[[ Data provided open ]]
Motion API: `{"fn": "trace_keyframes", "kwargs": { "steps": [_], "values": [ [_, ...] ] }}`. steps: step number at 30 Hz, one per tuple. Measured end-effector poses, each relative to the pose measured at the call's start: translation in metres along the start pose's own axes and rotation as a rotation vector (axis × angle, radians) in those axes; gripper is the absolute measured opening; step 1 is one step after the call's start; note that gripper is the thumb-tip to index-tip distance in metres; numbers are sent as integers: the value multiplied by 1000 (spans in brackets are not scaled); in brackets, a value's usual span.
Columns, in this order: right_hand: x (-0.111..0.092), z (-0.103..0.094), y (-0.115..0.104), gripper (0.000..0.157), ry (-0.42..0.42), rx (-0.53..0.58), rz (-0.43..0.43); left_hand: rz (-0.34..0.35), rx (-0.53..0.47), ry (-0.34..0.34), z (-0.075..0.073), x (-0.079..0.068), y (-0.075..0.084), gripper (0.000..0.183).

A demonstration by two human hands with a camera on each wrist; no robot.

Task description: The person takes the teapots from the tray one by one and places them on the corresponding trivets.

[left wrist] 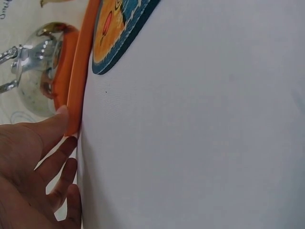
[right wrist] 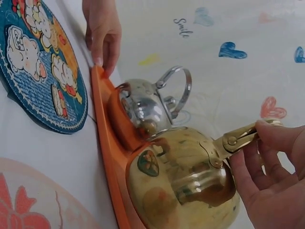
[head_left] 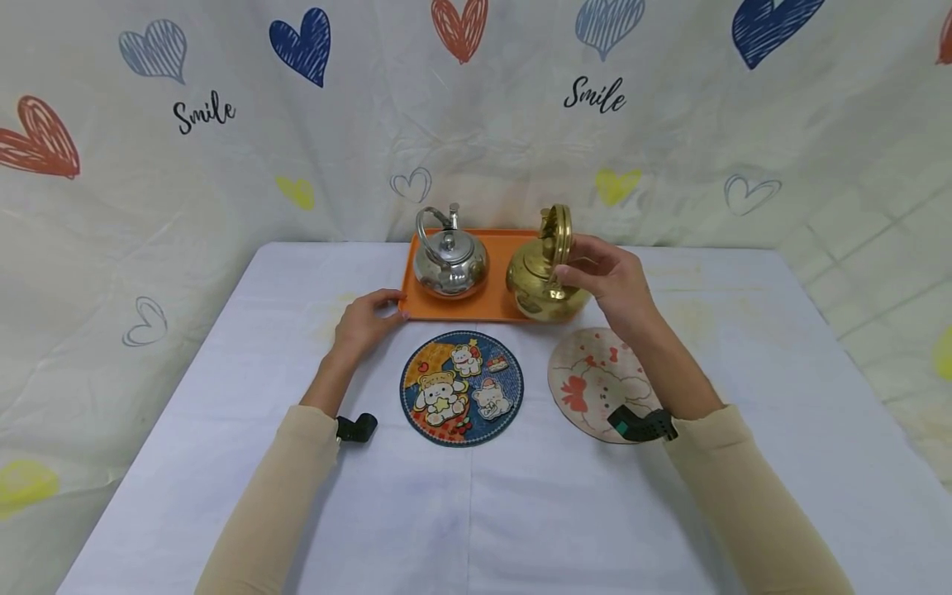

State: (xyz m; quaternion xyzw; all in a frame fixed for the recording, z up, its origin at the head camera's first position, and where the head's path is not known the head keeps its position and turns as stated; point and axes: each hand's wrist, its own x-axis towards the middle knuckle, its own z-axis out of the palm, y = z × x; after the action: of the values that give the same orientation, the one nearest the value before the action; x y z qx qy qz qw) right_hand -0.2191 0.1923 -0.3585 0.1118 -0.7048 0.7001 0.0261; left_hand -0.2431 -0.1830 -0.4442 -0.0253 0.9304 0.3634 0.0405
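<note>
While the left hand (head_left: 364, 324) pinches the front left corner of the orange tray (head_left: 494, 307) between thumb and forefinger, its other fingers lie slightly spread beside it; a black wrist camera (head_left: 359, 427) sticks out at the cuff. On the tray's left half sits the silver kettle (head_left: 449, 271), handle raised. Just in front of the tray, well clear of both hands, lies a dark blue round mat (head_left: 461, 388) with cartoon animals. A narrow gap parts the silver kettle from the gold kettle (head_left: 546, 291), which is at the tray's right end and covers part of it; whether its base touches the tray, I cannot tell. The right hand (head_left: 616, 285) pinches the gold kettle's upright handle between thumb and bent fingers. Below, the right forearm and another wrist camera (head_left: 643, 425) block part of a pale pink round mat (head_left: 583, 397). Everything lies on a table under a white cloth (head_left: 416, 521), creased down the middle and faintly stained yellow. Behind hangs a pale curtain (head_left: 506, 124) printed with red, blue and yellow hearts and "Smile" twice.
</note>
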Motion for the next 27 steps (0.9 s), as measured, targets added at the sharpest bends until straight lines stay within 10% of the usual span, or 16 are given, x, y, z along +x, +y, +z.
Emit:
{"fn": "trace_keyframes", "kwargs": {
  "steps": [27],
  "values": [
    [-30, -11, -20, 37, -14, -10, -31, 3, 2, 4, 1, -1, -2, 42]
  ]
}}
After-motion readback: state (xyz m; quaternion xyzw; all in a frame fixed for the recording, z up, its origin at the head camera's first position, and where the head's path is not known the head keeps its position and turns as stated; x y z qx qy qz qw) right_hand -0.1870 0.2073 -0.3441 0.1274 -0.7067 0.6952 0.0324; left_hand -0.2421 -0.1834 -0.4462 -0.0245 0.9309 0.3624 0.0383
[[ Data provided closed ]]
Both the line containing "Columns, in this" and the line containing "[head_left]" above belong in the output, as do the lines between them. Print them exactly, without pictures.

Columns, in this order: right_hand: x (-0.111..0.092), z (-0.103..0.094), y (-0.115..0.104), gripper (0.000..0.157), ry (-0.42..0.42), rx (-0.53..0.58), rz (-0.43..0.43); left_hand: rz (-0.34..0.35), rx (-0.53..0.47), ry (-0.34..0.34), z (-0.075..0.073), x (-0.079..0.068), y (-0.075..0.084), gripper (0.000..0.183).

A demonstration by two human hands with a camera on each wrist; no robot.

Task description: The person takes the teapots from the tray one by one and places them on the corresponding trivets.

[left wrist] 
[right wrist] 
[head_left] 

The answer to this exercise has been written out completely.